== Exercise prompt ==
Copy all entries without alteration and skip the pictures they hold.

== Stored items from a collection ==
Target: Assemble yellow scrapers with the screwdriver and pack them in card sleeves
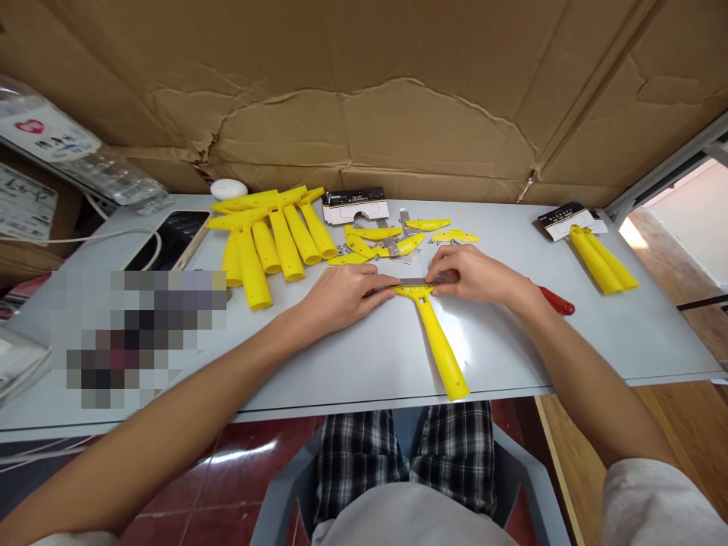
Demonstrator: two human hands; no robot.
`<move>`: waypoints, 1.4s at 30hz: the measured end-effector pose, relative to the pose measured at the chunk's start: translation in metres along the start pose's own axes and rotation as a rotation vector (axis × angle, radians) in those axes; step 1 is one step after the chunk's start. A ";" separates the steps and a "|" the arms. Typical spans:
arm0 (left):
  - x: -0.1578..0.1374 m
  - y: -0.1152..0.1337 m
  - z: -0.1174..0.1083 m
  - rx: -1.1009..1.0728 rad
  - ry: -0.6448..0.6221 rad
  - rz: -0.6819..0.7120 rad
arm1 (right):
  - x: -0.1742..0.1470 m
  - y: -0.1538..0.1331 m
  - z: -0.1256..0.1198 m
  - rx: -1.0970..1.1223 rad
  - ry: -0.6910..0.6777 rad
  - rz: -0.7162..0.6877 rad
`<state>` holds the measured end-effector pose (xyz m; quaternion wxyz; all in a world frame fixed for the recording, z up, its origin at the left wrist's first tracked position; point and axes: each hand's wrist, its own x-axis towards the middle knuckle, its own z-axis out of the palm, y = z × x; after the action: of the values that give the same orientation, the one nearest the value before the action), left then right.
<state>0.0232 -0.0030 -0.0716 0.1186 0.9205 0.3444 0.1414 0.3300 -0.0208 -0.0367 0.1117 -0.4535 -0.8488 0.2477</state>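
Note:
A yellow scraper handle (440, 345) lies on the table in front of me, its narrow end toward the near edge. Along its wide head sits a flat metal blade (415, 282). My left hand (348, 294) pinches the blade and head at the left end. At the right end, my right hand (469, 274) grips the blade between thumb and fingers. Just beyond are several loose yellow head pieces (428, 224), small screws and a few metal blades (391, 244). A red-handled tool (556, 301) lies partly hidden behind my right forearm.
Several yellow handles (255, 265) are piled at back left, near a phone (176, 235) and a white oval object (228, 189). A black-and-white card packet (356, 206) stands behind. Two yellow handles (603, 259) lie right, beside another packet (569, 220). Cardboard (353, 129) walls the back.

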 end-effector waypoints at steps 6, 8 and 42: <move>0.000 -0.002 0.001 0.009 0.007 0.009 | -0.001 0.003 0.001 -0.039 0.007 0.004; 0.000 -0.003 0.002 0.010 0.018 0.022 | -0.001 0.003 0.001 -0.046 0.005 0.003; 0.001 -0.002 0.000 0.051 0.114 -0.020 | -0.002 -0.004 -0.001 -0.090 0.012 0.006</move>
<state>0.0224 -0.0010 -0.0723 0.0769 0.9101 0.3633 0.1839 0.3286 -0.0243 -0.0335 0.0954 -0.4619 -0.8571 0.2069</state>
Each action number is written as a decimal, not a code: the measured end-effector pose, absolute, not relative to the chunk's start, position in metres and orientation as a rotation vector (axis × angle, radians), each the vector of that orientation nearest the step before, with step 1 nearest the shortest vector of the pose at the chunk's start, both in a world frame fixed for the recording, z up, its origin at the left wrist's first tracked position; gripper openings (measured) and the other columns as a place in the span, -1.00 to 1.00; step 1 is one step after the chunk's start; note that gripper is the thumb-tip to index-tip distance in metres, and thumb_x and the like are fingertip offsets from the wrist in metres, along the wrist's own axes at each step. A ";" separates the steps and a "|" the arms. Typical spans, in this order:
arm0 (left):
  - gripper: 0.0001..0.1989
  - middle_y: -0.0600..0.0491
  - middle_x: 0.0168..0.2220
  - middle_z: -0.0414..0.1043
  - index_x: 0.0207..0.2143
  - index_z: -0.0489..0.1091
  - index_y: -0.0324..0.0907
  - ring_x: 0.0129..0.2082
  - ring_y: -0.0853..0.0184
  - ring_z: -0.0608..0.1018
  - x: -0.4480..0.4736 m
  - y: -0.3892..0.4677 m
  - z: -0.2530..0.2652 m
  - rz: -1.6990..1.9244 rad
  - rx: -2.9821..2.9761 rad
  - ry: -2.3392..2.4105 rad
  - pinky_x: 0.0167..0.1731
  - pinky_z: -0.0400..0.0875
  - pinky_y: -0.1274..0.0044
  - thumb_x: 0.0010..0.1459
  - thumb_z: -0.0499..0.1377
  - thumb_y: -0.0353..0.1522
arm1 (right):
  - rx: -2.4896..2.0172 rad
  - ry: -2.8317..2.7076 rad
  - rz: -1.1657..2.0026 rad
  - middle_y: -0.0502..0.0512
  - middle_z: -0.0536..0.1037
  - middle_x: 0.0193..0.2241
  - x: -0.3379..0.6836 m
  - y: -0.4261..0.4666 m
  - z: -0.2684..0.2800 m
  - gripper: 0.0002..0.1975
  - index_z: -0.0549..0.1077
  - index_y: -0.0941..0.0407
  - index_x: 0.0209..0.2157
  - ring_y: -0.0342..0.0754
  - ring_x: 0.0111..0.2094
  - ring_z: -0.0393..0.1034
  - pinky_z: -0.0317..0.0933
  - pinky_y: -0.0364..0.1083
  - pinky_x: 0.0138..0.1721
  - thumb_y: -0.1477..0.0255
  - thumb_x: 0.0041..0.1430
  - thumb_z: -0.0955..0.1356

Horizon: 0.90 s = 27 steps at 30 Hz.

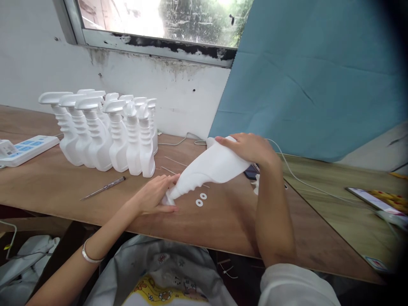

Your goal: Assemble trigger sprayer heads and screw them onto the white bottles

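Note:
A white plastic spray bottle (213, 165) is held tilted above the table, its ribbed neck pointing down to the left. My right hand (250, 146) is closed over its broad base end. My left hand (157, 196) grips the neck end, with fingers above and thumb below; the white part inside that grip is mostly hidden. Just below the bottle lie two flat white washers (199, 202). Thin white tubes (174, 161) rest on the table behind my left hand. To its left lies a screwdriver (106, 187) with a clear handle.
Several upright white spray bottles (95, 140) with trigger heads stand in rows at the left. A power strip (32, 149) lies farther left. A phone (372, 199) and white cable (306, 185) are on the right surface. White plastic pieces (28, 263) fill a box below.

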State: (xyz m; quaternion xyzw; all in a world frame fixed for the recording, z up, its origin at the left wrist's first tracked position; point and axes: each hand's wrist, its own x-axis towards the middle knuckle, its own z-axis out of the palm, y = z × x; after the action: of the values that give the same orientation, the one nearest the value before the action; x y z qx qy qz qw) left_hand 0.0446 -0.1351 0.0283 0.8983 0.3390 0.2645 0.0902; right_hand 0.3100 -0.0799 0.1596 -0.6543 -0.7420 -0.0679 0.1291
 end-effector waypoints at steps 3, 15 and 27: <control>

== Solution to this exercise ==
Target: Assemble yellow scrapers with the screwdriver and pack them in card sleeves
Demonstrator: two human hands; no robot.
`<move>`: waypoints, 1.4s at 30hz: the measured end-effector pose, relative to the pose measured at the chunk's start: translation in metres along the start pose's own axes and rotation as a rotation vector (axis × angle, radians) in those axes; step 1 is one step after the chunk's start. A ";" separates the steps and a "|" the arms. Typical spans:
arm0 (left):
  - x: -0.1578..0.1374 m
  - y: -0.1152..0.1337 m
  - z: -0.1174..0.1083 m
  - rx: -1.1009..1.0728 rad
  - ry: -0.6448..0.6221 rad
  - rz: -0.6819..0.7120 rad
arm1 (right):
  - x: -0.1742..0.1470 m
  - y: -0.1538..0.1331 m
  - z: -0.1256..0.1198 m
  - rx: -1.0970..1.1223 rad
  - ry: -0.6910..0.6777 rad
  - rz: -0.7162..0.6877 rad
`<state>` holds the measured end-effector pose (xyz m; quaternion wxyz; all in a world frame fixed for the recording, z up, its origin at the left wrist's first tracked position; point and axes: each hand's wrist, its own x-axis towards the middle knuckle, its own z-axis out of the palm, y = z × x; after the action: of the values that give the same orientation, the one nearest the value before the action), left then right.
<state>0.0232 -0.0030 -0.0716 0.1186 0.9205 0.3444 0.1414 0.3300 -0.0208 -0.0367 0.1117 -0.4535 -0.8488 0.2477</state>
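Note:
A yellow scraper handle (440, 345) lies on the table in front of me, its narrow end toward the near edge. Along its wide head sits a flat metal blade (415, 282). My left hand (348, 294) pinches the blade and head at the left end. At the right end, my right hand (469, 274) grips the blade between thumb and fingers. Just beyond are several loose yellow head pieces (428, 224), small screws and a few metal blades (391, 244). A red-handled tool (556, 301) lies partly hidden behind my right forearm.
Several yellow handles (255, 265) are piled at back left, near a phone (176, 235) and a white oval object (228, 189). A black-and-white card packet (356, 206) stands behind. Two yellow handles (603, 259) lie right, beside another packet (569, 220). Cardboard (353, 129) walls the back.
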
 end-effector waypoints at steps 6, 8 and 42: <move>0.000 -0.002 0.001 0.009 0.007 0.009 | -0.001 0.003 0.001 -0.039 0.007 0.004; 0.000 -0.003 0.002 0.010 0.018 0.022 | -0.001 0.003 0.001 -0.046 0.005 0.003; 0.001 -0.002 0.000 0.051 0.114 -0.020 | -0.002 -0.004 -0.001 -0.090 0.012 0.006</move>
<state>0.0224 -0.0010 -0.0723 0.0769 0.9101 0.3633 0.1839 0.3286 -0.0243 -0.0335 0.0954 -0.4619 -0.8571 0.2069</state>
Each action number is written as a decimal, not a code: the measured end-effector pose, absolute, not relative to the chunk's start, position in metres and orientation as a rotation vector (axis × angle, radians), each the vector of that orientation nearest the step before, with step 1 nearest the shortest vector of the pose at the chunk's start, both in a world frame fixed for the recording, z up, its origin at the left wrist's first tracked position; gripper openings (measured) and the other columns as a place in the span, -1.00 to 1.00; step 1 is one step after the chunk's start; note that gripper is the thumb-tip to index-tip distance in metres, and thumb_x and the like are fingertip offsets from the wrist in metres, along the wrist's own axes at each step. A ";" separates the steps and a "|" the arms. Typical spans, in this order:
arm0 (left):
  - gripper: 0.0001..0.1989
  - middle_y: -0.0600..0.0491
  - middle_x: 0.0168..0.2220
  - middle_z: -0.0414..0.1043
  - index_x: 0.0207..0.2143
  - index_z: -0.0489..0.1091
  - index_y: -0.0324..0.0907
  - ring_x: 0.0129..0.2082
  - ring_y: -0.0853..0.0184
  - ring_z: -0.0608..0.1018
  - x: -0.4480..0.4736 m
  - y: -0.3892..0.4677 m
  - z: -0.2530..0.2652 m
  - rz: -1.6990..1.9244 rad
  - rx: -2.9821..2.9761 rad
  - ry: -2.3392..2.4105 rad
  - pinky_x: 0.0167..0.1731
  - pinky_z: -0.0400..0.0875
  - pinky_y: -0.1274..0.0044
  - thumb_x: 0.0010..0.1459
  - thumb_z: -0.0499..0.1377
  - thumb_y: -0.0353..0.1522
arm1 (right):
  - rx: -2.4896..2.0172 rad
  - ry: -2.8317..2.7076 rad
  - rz: -1.1657..2.0026 rad
  - middle_y: -0.0502..0.0512
  - middle_z: -0.0536..0.1037
  - middle_x: 0.0193..0.2241
  - x: -0.3379..0.6836 m
  - y: -0.4261..0.4666 m
  - z: -0.2684..0.2800 m
  - gripper: 0.0002..0.1975
  - index_z: -0.0549..0.1077
  - index_y: -0.0941..0.0407
  - index_x: 0.0209..0.2157
  - ring_y: -0.0342..0.0754
  - ring_x: 0.0111..0.2094
  - ring_z: -0.0393..0.1034
  - pinky_z: -0.0317..0.0933
  - pinky_y: -0.0364..0.1083
  - pinky_x: 0.0138..0.1721
  - thumb_y: -0.1477..0.0255
  - thumb_x: 0.0041..0.1430
  - thumb_z: -0.0955..0.1356

Horizon: 0.90 s = 27 steps at 30 Hz.


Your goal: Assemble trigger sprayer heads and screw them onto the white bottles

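Note:
A white plastic spray bottle (213, 165) is held tilted above the table, its ribbed neck pointing down to the left. My right hand (250, 146) is closed over its broad base end. My left hand (157, 196) grips the neck end, with fingers above and thumb below; the white part inside that grip is mostly hidden. Just below the bottle lie two flat white washers (199, 202). Thin white tubes (174, 161) rest on the table behind my left hand. To its left lies a screwdriver (106, 187) with a clear handle.
Several upright white spray bottles (95, 140) with trigger heads stand in rows at the left. A power strip (32, 149) lies farther left. A phone (372, 199) and white cable (306, 185) are on the right surface. White plastic pieces (28, 263) fill a box below.
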
State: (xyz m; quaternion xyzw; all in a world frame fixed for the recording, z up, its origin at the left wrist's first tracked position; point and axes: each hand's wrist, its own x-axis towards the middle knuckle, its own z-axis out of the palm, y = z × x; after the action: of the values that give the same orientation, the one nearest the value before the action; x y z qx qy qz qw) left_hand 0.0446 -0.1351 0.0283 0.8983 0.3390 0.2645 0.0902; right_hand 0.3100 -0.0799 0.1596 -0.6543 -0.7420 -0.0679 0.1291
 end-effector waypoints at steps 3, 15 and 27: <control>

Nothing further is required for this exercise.